–Вредит ли Вам поездка?
–Нет, Мария, – ответил я, – но мы так много загорали и гуляли.....
Я хотел еще что-то сказать ей, но доверительный акцент в ее голосе, новый свет в ее глазах, удививший меня, не позволили мне больше смотреть на нее, пока, заметив, что она смущена невольной неподвижностью моего взгляда, и обнаружив, что меня осматривает один из отцов (еще страшнее, когда на его губах блуждала какая-то мимолетная улыбка), я вышел из комнаты и пошел к себе.

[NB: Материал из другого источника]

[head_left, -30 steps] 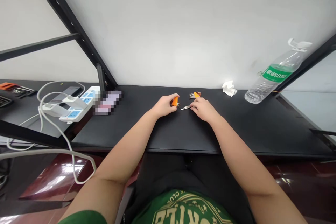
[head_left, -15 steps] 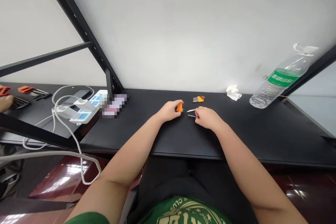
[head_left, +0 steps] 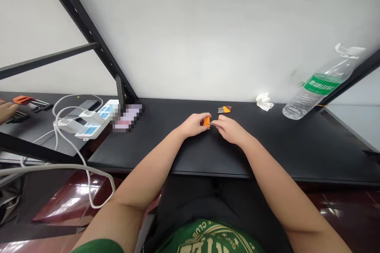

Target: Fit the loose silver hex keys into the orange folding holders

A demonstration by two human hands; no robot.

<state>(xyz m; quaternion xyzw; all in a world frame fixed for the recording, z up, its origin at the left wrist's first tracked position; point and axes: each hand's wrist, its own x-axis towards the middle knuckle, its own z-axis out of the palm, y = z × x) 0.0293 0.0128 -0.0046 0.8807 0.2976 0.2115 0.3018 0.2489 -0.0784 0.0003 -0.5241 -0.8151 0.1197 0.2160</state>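
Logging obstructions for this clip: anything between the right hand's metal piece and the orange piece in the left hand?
Nothing visible. The metal piece in the right hand reaches to the orange piece in the left hand; contact is too small to tell. The other orange piece lies toward the wall, outside that gap.

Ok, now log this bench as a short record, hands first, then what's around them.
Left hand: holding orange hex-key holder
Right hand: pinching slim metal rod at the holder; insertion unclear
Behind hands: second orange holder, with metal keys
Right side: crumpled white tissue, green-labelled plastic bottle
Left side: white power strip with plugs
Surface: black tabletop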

Я закрыл двери. Там были цветы, которые она собрала для меня: я целовал их; я хотел вдыхать все их запахи сразу, ища в них запахи платья Марии; я омывал их своими слезами..... Ах, вы, кто не плакал от счастья такого, Плачьте от отчаянья, если юность прошла, Ведь вы больше никогда не полюбите!
Первая любовь!… благородная гордость от чувства любви: сладостная жертва всем, что было нам дорого прежде, в пользу любимой женщины: счастье, которое, купленное на один день слезами целого существования, мы получили бы в дар от Бога: духи на все часы будущего: неугасимый свет прошлого: цветок, который хранится в душе и которому не дано увянуть от разочарований: единственное сокровище, которое зависть людей не может у нас отнять: восхитительный бред… вдохновение с небес… Мария! Мария! Как я любил тебя! Как я любил тебя! Как я любил тебя!…
Глава VII
Когда мой отец совершал свое последнее плавание в Вест-Индию, Соломон, его двоюродный брат, которого он любил с детства, только что потерял жену. Совсем молодыми они вместе отправились в Южную Америку, и во время одного из плаваний мой отец влюбился в дочь испанца, бесстрашного морского капитана, который, оставив службу на несколько лет, в 1819 году был вынужден вновь взяться за оружие, защищая королей Испании, и был застрелен в Маджагуале двадцатого мая 1820 года.
Мать девушки, которую полюбил мой отец, потребовала, чтобы он отказался от иудейской религии и отдал ее ей в жены. В двадцать лет отец стал христианином. В те времена его двоюродная сестра увлекалась католической религией, но он не поддался на ее уговоры принять крещение, так как знал, что то, что сделал мой отец, чтобы получить желанную жену, не позволит ему быть принятым любимой женщиной на Ямайке.
После нескольких лет разлуки друзья встретились вновь. Соломон был уже вдовцом. От жены Сары у него остался ребенок, которому тогда было три года. Мой отец нашел его морально и физически изуродованным горем, и тогда его новая религия дала ему утешение для его двоюродного брата, утешение, которое тщетно пытались спасти его родственники. Он просил Соломона отдать ему дочь, чтобы воспитать ее рядом с нами, и осмелился предложить сделать ее христианкой. Соломон согласился и сказал: "Правда, только дочь моя мешала мне предпринять путешествие в Индию, которое могло бы улучшить мой дух и исправить мою бедность; она же была моим единственным утешением после смерти Сары; но ты хочешь, пусть она будет твоей дочерью. Христианские женщины милы и добры, и ваша жена должна быть святой матерью. Если христианство дает в высших несчастьях такое облегчение, какое вы дали мне, то, может быть, я сделаю свою дочь несчастной, оставив ее еврейкой. Не говорите нашим родственникам, но когда вы доберетесь до первого берега, где есть католический священник, крестите ее, и пусть имя Эстер будет изменено на Марию". Так говорил несчастный, проливая много слез.